Alors que les incertitudes liées à la crise sanitaire, économique et sociale grandissent au fil des semaines, « il s’impose à nous la vigilance pour que les femmes ne redeviennent pas la variable d’ajustement de la vie économique et que l’égalité Femme-Homme demeure un droit et un levier pour changer de paradigme. »

C’est avec ces mots que Nora Barsali, Présidente de News RSE, introduit la 4ème édition du guide Egalité, Mixité, Diversités : des entreprises à l’image de la société.

Disponible gratuitement en ligne, cet outil pratique donne la parole à des décideur-e-s qui osent, à des présidentes de réseaux et des dirigeant-e-s d’entreprises qui innovent et démontrent, par leurs actions concrètes que l’égalité est un formidable levier pour le bénéfice de tous.

Une nécessité incontestable et des pistes à suivre

Comme le précise la Ministre du travail Muriel Pénicaud en préface, l’index égalité professionnelle, entré en vigueur au 1er mars 2019 agit comme un révélateur : « dans une grande entreprise sur deux, il a révélé que dans les 10 plus hautes rémunérations, une seule était perçue par une femme. Le plafond de verre est toujours une réalité ! » Des améliorations concrètes sont également importantes à relever depuis l’instauration de l’index : « en 2019, 1 entreprise sur 3 n’augmentait pas toutes les femmes après un congé maternité. En 2020, c’est seulement 1 entreprise sur 10. » explique la Ministre.

Parmi les nombreuses interviews de spécialistes, expertes, présidentes de réseaux et entrepreneures qui enrichissent le guide, Chiara Corazza, Directrice Générale du Women’s Forum, prend la parole pour nous alerter sur l’égalité professionnelle d’un point de vue international : « Malgré des réels progrès, la situation reste alarmante. Seulement la moitié des femmes sont actives sur le marché du travail, contre 80 % des hommes. Pourtant, si l’égalité était atteinte à l’horizon 2025, 240 millions d’emplois seraient créés, soit une augmentation de 28 trilliards de dollars du PIB mondial. Il faut donc agir, et vite, car sinon il faudra attendre un siècle pour obtenir la parité femmes-hommes.» révèle-t-elle.

Mais qu’en est-il des leviers et solutions pour atteindre une bonne fois pour toute le paradigme de l’égalité professionnelle ?
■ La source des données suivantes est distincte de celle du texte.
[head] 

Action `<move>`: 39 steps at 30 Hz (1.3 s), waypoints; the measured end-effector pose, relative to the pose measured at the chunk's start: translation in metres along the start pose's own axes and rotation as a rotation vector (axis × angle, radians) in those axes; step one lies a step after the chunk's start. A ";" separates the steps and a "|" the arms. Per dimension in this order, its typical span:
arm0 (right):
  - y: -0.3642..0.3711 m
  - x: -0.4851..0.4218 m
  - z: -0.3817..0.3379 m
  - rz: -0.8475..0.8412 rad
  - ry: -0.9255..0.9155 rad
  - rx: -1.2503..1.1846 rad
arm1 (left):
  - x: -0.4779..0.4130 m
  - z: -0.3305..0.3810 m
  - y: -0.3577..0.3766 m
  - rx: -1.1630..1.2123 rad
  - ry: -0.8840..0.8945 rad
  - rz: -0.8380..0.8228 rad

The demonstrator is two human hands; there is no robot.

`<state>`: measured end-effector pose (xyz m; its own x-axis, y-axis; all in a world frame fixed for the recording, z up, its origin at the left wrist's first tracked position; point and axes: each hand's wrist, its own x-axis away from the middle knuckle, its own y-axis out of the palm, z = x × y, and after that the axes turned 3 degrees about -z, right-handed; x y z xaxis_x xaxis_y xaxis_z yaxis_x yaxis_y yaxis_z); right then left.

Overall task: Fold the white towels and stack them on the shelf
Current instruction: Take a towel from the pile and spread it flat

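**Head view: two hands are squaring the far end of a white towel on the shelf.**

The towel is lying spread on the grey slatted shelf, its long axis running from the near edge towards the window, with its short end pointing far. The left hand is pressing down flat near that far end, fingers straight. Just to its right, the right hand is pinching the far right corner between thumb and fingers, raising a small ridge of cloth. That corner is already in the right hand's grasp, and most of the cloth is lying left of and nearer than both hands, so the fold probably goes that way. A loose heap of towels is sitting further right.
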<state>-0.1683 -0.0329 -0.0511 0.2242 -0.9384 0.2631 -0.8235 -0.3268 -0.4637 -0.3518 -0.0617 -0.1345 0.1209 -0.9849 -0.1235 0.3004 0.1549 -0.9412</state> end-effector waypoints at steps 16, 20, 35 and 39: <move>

Pour répondre à cette question, Nora Barsali propose un découpage en 7 défis à relever (Comment déconstruire les stéréotypes et combattre le sexisme ? Comment renforcer la mixité des métiers ? Comment former les femmes à la négociation salariale ? Comment faciliter l’accès des femmes aux responsabilités et favoriser leur place dans les instances dirigeantes ? Enfin, comment mieux articuler les temps de vie ?), afin d’apporter des pistes pour chacun d’entre eux.

Entrepreneuriat féminin : de l’engouement aux obstacles

Depuis une vingtaine d’années, l’entrepreneuriat bénéficie d’un réel engouement auprès des femmes (40 % des créateurs d’entreprises sont aujourd’hui des femmes, soit 10% de plus en 20 ans).

Pourtant, ce dernier n’est pas encore au niveau de leurs aspirations. Malgré leurs diplômes, leur ambition et leurs projets souvent plus rentables que ceux des hommes, les femmes entrepreneures se retrouvent confrontées à certains obstacles, dont le plus important serait le financement.

Comme le souligne Céline Lazorthes, fondatrice de Leetchi et co-fondatrice du collectif Sista : « Une femme a 4 fois moins de chances d’obtenir un prêt bancaire ». En effet, de récentes études ont démontré que l’accès au financement et aux prêts était profondément inégalitaire. L’explication principale : la frilosité d’investisseurs à 92 % masculins.

 « Les dirigeantes ne capteraient que 2,2 % des financements des fonds d’investissement mondiaux. Cause et conséquence : d’après l’ONU, les femmes détiennent dans le monde moitié moins de richesses que les hommes. […] Pour que les femmes occupent la place qui leur est due dans le monde économique, l’amélioration des financements est indispensable. Elle ne se fera pas sans un travail sur les rôles modèles, le réseautage, la charge mentale et les croyances limitantes. » conclut Nora Barsali.